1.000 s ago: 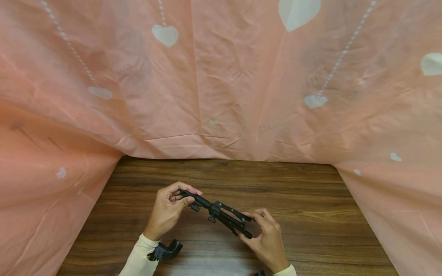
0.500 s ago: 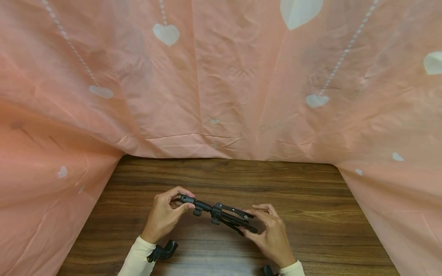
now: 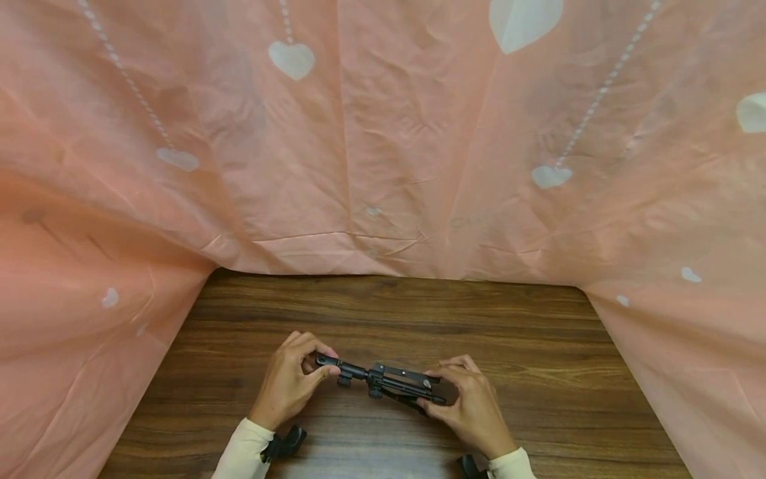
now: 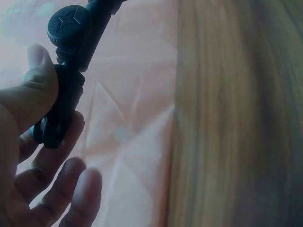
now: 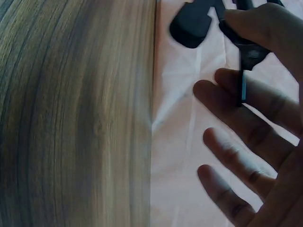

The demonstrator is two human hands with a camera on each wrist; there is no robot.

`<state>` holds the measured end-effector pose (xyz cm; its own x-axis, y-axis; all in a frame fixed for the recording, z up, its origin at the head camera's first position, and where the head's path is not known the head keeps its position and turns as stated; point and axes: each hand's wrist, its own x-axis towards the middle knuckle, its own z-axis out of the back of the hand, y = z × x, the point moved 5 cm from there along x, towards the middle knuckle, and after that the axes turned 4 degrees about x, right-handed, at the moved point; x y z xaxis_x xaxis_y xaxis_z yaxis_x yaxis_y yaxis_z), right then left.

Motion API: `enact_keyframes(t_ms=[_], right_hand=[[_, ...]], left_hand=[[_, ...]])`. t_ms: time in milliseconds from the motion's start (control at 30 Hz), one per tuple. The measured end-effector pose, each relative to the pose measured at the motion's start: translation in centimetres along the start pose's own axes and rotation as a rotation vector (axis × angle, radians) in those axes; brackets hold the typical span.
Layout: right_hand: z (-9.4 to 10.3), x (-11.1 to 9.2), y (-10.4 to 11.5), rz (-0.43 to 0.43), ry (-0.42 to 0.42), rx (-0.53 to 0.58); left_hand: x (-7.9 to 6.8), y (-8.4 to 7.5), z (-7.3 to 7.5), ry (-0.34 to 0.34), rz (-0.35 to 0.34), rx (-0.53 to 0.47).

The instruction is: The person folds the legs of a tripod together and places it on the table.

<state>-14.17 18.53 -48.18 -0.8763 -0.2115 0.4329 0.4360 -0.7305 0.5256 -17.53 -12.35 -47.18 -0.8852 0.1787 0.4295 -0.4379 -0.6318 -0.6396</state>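
Note:
A small black tripod (image 3: 376, 380) with its legs folded lies lengthwise between my two hands, over the wooden table. My left hand (image 3: 290, 379) pinches its head end between thumb and fingers. In the left wrist view the tripod's round knob (image 4: 69, 24) with a star mark shows just above my thumb, and the lower fingers are loosely bent. My right hand (image 3: 469, 399) grips the leg end, thumb below and fingers above. From the right wrist, one dark leg tip (image 5: 190, 26) sticks out beside the thumb, while the other fingers spread apart.
The wooden table (image 3: 383, 306) spreads around both hands. A pink curtain (image 3: 383, 166) with white hearts encloses it at the back and both sides. Black wrist mounts (image 3: 284, 444) sit at the cream sleeves (image 3: 244, 449).
The tripod has turned closer to level as its head end came down with my left hand. My right hand has shifted slightly right, still holding the leg end.

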Motion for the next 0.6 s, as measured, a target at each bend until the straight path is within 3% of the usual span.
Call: enact_keyframes(t_ms=[267, 600], right_hand=[[-1.2, -0.3, -1.0, -0.027, 0.079, -0.015], [-3.2, -1.0, -2.4, -0.064, 0.189, -0.032]], left_hand=[[-1.0, 1.4, -1.3, 0.047, 0.040, 0.147], [-2.4, 3.2, -3.2, 0.127, 0.141, 0.153]])
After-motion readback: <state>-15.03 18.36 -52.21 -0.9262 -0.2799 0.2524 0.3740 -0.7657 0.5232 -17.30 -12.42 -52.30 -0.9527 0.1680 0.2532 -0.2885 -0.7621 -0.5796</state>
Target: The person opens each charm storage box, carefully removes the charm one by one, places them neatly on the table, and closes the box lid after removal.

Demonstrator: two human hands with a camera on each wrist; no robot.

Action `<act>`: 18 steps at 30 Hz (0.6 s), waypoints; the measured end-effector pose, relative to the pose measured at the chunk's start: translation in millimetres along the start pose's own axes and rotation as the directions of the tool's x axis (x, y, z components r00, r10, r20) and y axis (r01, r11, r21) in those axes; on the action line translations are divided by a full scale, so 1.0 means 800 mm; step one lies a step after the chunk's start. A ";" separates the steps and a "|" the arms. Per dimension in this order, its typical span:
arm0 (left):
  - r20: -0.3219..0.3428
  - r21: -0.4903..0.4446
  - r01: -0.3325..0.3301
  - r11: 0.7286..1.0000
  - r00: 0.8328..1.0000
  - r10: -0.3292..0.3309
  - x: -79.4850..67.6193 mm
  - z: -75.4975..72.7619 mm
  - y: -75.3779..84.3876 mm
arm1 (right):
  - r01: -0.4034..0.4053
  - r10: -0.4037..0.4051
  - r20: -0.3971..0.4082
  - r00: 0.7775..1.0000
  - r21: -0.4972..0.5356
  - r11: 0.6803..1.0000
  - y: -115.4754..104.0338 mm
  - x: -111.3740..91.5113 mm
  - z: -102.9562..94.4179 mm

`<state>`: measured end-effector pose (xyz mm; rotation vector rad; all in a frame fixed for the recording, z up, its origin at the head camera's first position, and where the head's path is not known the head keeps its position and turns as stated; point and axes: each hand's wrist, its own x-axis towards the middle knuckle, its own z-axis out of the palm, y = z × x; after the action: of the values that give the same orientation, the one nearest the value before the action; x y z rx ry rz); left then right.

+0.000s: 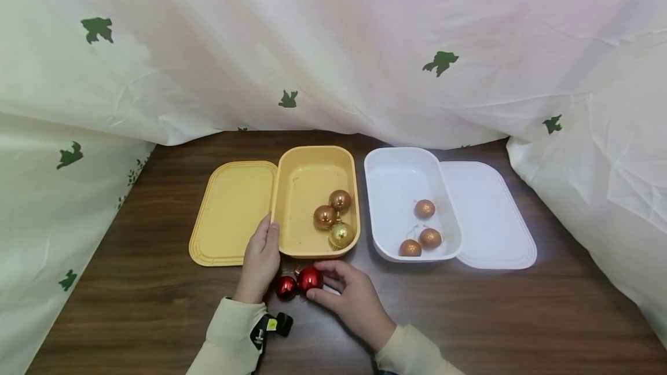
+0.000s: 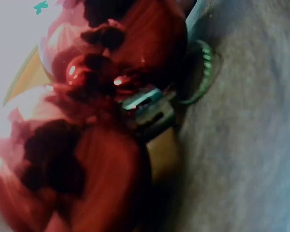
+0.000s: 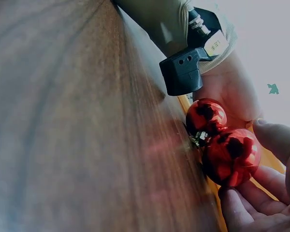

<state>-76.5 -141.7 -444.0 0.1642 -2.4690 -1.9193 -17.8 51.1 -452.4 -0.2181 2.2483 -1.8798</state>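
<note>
Two shiny red Christmas balls are in front of the yellow box. My right hand pinches the larger red ball between thumb and fingers. Touching it on the left is the smaller red ball, their metal caps side by side. My left hand rests along the box's near left side, fingers fairly straight, thumb at the rim. Inside the box, at its near right, lie two copper balls and a gold ball.
Right of the yellow box stands a white box holding three glittery copper balls. A yellow lid lies at the left, a white lid at the right. White cloth with green bird shapes surrounds the brown wooden table.
</note>
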 end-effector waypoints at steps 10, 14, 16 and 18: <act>0.008 -0.019 -0.012 1.000 1.000 0.013 -0.002 0.001 -0.001 | 0.056 -0.058 -0.032 0.998 -0.065 0.996 -0.022 -0.013 -0.011; 0.008 -0.012 -0.017 1.000 1.000 0.017 -0.002 0.001 -0.001 | 0.067 -0.068 -0.038 0.997 -0.039 0.997 -0.035 -0.014 -0.018; 0.007 -0.009 -0.020 1.000 1.000 0.021 -0.002 0.001 -0.001 | 0.096 -0.097 -0.047 0.994 -0.023 0.995 -0.041 -0.013 -0.021; 0.005 -0.005 -0.022 1.000 1.000 0.022 -0.001 0.000 -0.001 | 0.141 -0.141 -0.058 0.988 -0.008 0.990 -0.046 -0.011 -0.024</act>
<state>-75.6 -141.7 -444.9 0.1322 -2.4582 -1.9201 -14.8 65.1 -412.6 -0.3355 2.3313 -1.9762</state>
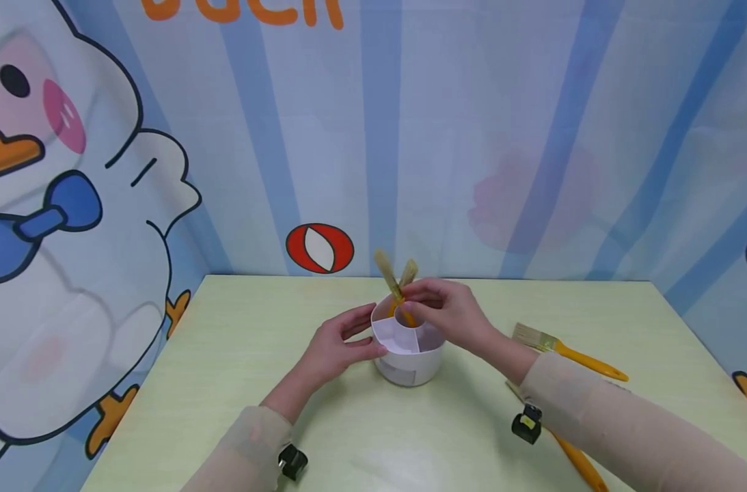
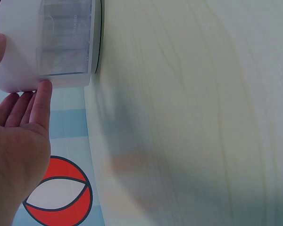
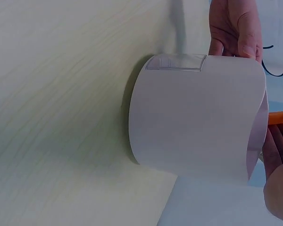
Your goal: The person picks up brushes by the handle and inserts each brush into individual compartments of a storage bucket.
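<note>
A round white desk organizer [image 1: 408, 369] with several compartments stands upright on the table. My left hand [image 1: 342, 342] grips its left side, thumb at the front rim; the left wrist view shows fingers [image 2: 40, 106] against its wall. My right hand [image 1: 453, 314] is over the rim and pinches the orange handle [image 3: 277, 117] of a paintbrush [image 1: 387, 272], bristles up, its lower end inside the round middle compartment. Behind it, a second paintbrush [image 1: 409, 271] leans the other way in the organizer, bristles up. Its lower handle is hidden.
Right of the organizer, a wider paintbrush [image 1: 585, 359] lies on the pale table [image 1: 275, 307]. Another orange-handled brush [image 1: 579, 465] lies nearer, partly hidden under my right sleeve [image 1: 594, 403]. A printed cloth backdrop [image 1: 435, 137] rises behind the table.
</note>
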### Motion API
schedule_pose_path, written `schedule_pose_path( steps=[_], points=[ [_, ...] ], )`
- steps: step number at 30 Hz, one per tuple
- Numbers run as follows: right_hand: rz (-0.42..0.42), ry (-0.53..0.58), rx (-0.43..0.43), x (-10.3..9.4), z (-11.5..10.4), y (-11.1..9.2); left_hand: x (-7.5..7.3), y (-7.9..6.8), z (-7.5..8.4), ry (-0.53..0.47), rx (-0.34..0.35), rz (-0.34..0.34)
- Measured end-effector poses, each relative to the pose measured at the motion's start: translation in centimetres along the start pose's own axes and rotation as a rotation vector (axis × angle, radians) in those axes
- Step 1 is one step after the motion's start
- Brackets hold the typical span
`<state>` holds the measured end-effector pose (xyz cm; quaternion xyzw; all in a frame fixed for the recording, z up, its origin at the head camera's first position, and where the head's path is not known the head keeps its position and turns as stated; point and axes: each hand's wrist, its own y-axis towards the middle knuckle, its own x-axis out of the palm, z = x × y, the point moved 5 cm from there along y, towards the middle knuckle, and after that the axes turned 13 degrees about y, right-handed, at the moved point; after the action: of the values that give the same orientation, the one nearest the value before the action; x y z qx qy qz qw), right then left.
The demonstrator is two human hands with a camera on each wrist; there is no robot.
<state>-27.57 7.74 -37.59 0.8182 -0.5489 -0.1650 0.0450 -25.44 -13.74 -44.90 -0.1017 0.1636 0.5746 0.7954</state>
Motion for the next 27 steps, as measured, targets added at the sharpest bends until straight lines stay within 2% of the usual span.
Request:
schedule_pose_path(
  steps=[6,15,27],
  points=[
    [-0.045,-0.065,-0.052,0.31,-0.44,0.15,-0.04,-0.07,0.09,-0.012,0.007,-0.006],
    [-0.085,-0.17,-0.069,0.49,-0.75,0.3,-0.03,-0.03,0.01,-0.009,0.004,-0.007],
    [-0.109,-0.236,-0.149,0.93,-0.72,0.27,0.0,-0.04,0.04,0.005,0.001,0.007]
  ],
)
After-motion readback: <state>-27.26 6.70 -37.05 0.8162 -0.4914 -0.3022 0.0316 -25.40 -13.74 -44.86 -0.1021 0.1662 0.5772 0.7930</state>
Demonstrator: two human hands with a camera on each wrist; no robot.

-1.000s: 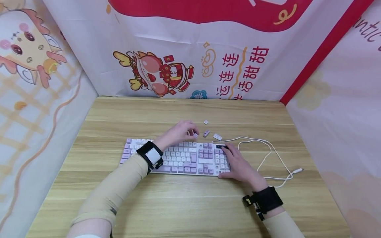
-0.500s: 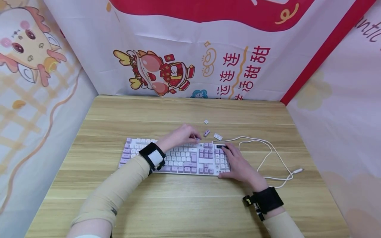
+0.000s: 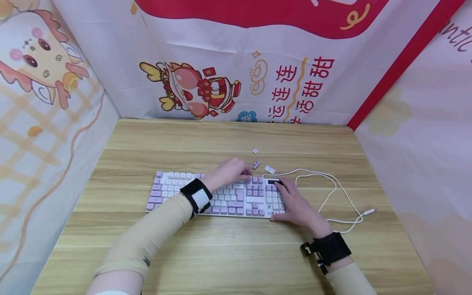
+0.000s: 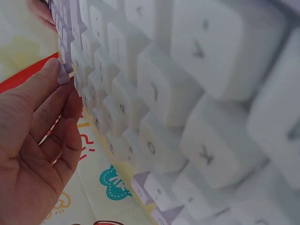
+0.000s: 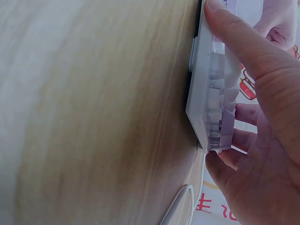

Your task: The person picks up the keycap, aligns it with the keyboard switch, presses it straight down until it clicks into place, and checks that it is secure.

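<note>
A white and purple keyboard (image 3: 228, 197) lies across the wooden table. My left hand (image 3: 230, 171) reaches over its back edge. In the left wrist view, its thumb and index finger pinch a small purple keycap (image 4: 62, 73) right at the row of keys there. At the keyboard's right end, my right hand (image 3: 296, 207) grips it, thumb on the front edge and fingers over the number keys toward the back. Behind the keyboard lie a loose white keycap (image 3: 255, 151), a purple keycap (image 3: 256, 165) and a longer white keycap (image 3: 270, 169).
A white cable (image 3: 341, 188) leaves the keyboard's back edge and loops over the table (image 3: 236, 254) on the right, ending in a plug (image 3: 368, 212). Printed cloth (image 3: 221, 45) hangs behind the table and along both sides.
My left hand has come down and slightly right with the keycap, from behind the keyboard to its back row. The right hand has stayed in place.
</note>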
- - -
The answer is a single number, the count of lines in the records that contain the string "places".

2